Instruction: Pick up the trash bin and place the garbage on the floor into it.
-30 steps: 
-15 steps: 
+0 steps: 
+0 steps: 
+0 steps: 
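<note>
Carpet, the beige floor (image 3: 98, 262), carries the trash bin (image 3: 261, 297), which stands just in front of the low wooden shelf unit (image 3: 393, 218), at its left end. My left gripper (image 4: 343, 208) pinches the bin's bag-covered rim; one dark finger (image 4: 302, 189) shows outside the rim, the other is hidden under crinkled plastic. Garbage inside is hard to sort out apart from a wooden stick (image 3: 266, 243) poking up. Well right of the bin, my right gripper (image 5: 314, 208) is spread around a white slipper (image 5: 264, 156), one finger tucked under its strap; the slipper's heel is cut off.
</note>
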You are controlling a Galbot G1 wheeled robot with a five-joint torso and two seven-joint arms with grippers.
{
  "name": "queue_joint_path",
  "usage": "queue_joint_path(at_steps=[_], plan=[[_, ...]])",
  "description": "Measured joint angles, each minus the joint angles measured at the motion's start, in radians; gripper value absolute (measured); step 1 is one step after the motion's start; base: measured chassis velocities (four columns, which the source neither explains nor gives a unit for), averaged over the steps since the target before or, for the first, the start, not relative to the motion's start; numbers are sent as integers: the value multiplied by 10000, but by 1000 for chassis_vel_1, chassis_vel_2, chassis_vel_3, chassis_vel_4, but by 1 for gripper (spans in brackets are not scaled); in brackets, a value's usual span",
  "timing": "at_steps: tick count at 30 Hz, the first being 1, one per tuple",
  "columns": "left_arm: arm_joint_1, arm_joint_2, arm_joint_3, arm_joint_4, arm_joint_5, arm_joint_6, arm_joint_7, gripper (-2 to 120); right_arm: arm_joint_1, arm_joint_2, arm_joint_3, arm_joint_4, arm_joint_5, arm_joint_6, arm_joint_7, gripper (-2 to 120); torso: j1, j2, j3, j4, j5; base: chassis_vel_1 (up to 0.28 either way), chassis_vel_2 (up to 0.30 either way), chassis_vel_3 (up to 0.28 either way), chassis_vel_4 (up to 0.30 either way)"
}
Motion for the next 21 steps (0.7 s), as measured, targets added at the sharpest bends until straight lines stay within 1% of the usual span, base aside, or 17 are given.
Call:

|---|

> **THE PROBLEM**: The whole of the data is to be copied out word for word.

> **ANSWER BOX**:
Instruction: Pick up the trash bin and place the garbage on the floor into it.
-30 steps: 
-15 steps: 
+0 steps: 
+0 steps: 
+0 steps: 
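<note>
Carpet, the beige floor (image 3: 98, 262), carries the trash bin (image 3: 261, 297), which stands just in front of the low wooden shelf unit (image 3: 393, 218), at its left end. My left gripper (image 4: 343, 208) pinches the bin's bag-covered rim; one dark finger (image 4: 302, 189) shows outside the rim, the other is hidden under crinkled plastic. Garbage inside is hard to sort out apart from a wooden stick (image 3: 266, 243) poking up. Well right of the bin, my right gripper (image 5: 314, 208) is spread around a white slipper (image 5: 264, 156), one finger tucked under its strap; the slipper's heel is cut off.
</note>
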You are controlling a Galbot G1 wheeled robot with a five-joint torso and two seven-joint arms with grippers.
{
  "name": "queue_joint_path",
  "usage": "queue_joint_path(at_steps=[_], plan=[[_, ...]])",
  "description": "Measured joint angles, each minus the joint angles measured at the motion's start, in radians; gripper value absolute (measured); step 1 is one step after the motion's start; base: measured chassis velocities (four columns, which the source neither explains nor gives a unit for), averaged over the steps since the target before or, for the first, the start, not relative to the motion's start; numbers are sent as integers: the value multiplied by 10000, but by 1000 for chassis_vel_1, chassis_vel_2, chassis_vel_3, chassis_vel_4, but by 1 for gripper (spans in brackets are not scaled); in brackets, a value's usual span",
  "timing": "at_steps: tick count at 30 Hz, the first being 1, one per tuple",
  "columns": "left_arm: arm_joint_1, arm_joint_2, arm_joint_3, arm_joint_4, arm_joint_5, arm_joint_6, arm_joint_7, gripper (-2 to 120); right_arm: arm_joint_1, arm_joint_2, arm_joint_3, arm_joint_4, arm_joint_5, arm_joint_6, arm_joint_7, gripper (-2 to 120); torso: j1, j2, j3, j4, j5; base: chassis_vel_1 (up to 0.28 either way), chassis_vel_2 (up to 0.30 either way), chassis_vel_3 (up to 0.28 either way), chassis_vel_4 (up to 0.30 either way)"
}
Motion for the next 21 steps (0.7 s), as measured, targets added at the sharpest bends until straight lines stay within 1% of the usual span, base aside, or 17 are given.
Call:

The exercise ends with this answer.